Maine dentists continue to correct misleading information disseminated by a number of interest groups, including the Pew Charitable Trusts, seeking to pass a bill to create a new dental provider type allowed to drill, fill and extract teeth and dispense medications without a dentist on site.

Only Alaska and Minnesota allow a similar provider type. A recent editorial (“Our View: Lawmakers should back dental care expansion bill,” June 14) doesn’t mention two things. In Alaska, dental therapists are funded by the Indian Health Service, not the state, and can only provide services in remote villages. In Minnesota, the scope of practice is narrower than what is proposed here, and the model is so new that there is insufficient information to prove its effectiveness.

An inaccurate statistic frequently cited by proponents of the bill is that 65 percent of MaineCare children do not have a dental home. They fail to disclose that MaineCare children who visit dentists at any of Maine’s 18 federally qualified health center dental clinics are not tallied on the federal form reporting this data. This is a grave oversight. In 2011, these dental clinics reported more than 90,000 visits.

The inaccurate conclusions drawn from this and other flawed reports continue to be repeated in arguments for a new dental provider type with far less clinical training than dentists.

Given our low rate of untreated tooth decay in third-graders — Maine had the second lowest in the nation in 2011 — the state has been doing many things right.
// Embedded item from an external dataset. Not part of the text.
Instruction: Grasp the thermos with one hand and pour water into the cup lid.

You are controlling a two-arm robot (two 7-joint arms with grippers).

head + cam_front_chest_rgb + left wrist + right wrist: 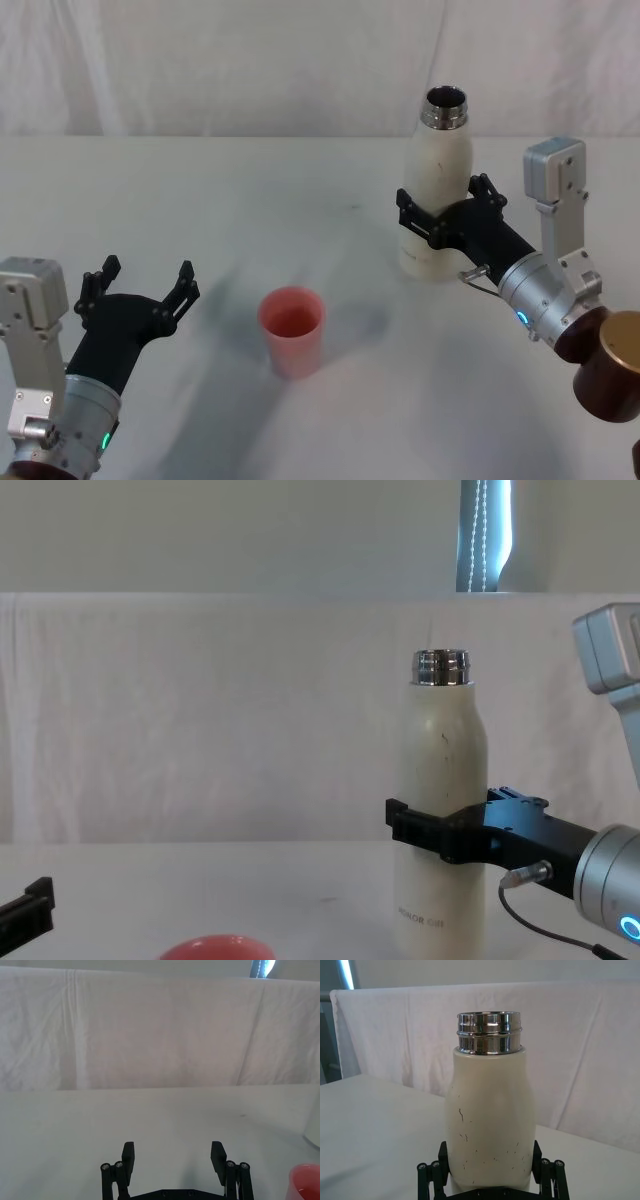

We need to continue to increase children’s access to evidence-based dental prevention, which, in turn, will mean even more kids get oral assessments, preventive services and ultimately restorative care when indicated.

More can be found at www.dental accessformaine.org. Get the facts on L.D. 1230 and ask your legislators to support quality oral health care.

Dr. Jonathan Shenkin of Augusta is a pediatric dentist and a member of the faculty at Boston University School of Dental Medicine.